SECTION 7. INDEMNIFICATION.
7.1 In the event of any registration of any of its Registrable Common
under the Securities Act pursuant to this Agreement, the Company agrees, to the
extent permitted by law, to indemnify and hold harmless each seller of Common,
and each Affiliate of such seller, against any losses, claims, damages or
liabilities, joint or several, arising out of or based upon:
(1) any alleged untrue statement of any material fact contained, on
the effective date thereof, in any registration statement under which such
Securities were registered under the Securities Act, any preliminary
prospectus or final prospectus contained therein, or any summary
prospectus contained therein or any Securities being registered or any
amendment or supplement thereto, or
(2) any alleged omission to state in any such document a material
fact required to be stated therein or necessary to make the statements
therein not misleading,
except insofar as any such loss, claim, damage or liability is:
(a) caused by or contained in any information furnished in writing
to the Company by such seller expressly for use in connection with such
registration, or
(b) caused by or contained in such statements, or caused by such
omissions, based upon the authority of an expert as defined in the
Securities Act (but only if the
7
8
Company had no ground to believe, and did not believe, that the statements
made on the authority of an expert were untrue or that there was an
omission to state a material fact), or
(c) caused by the use of a prospectus or preliminary prospectus or
any amendment or supplement thereto after receipt of notice from the
Company that it should no longer be used.

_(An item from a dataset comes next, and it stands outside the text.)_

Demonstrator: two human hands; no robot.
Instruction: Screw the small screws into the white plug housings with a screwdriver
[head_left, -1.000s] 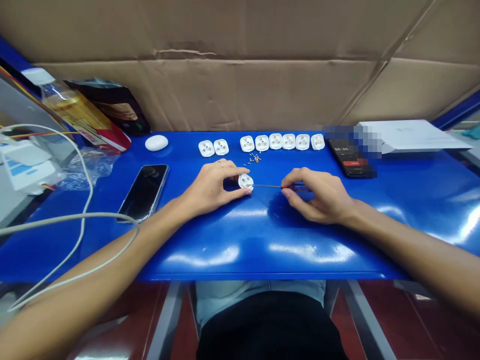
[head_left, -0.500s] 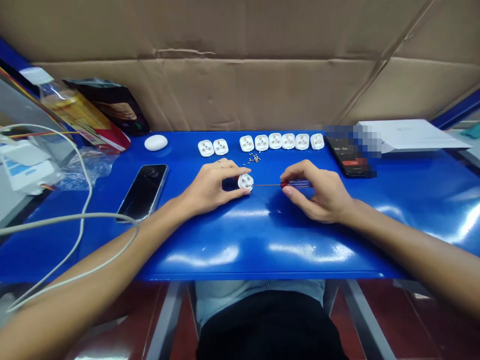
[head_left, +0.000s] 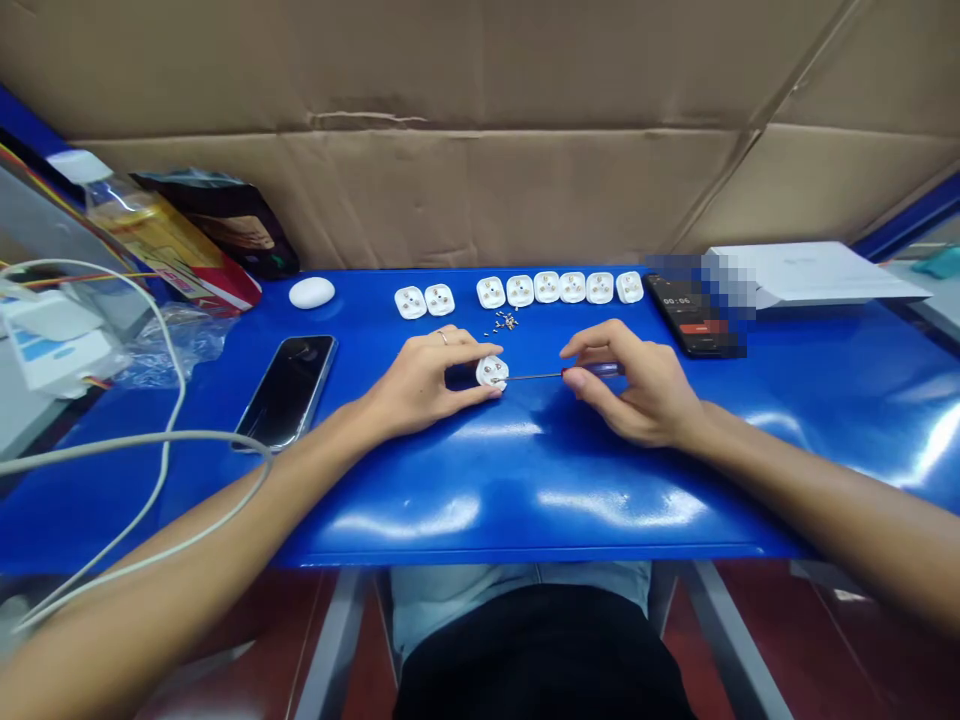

In connection with an underwritten offering, the Company will indemnify such
underwriters, their officers and directors and each person who controls (within
the meaning of the Securities Act) such underwriters to the same extent as
provided above with respect to the sellers of Common. The Company shall
reimburse each person indemnified pursuant to this Section 7.1 in connection
with investigating or defending any loss, claim, damage, liability or action
indemnified against. The reimbursements required by this Section 7.1 shall be
made by periodic payments during the course of the investigation or defense, as
and when bills are received or expenses incurred. The indemnities provided
pursuant to this Section 7.1 shall remain in force and effect regardless of any
investigation made by or on behalf of the indemnified party and shall survive
transfer of Common by a seller.
7.2 In the event of any registration of any Common under the Securities
Act pursuant to this Agreement, each Holder agrees to furnish to the Company in
writing such information and affidavits as the Company reasonably requests for
use in connection with any registration statement or prospectus in connection
with the registration or any amendment or supplement thereto.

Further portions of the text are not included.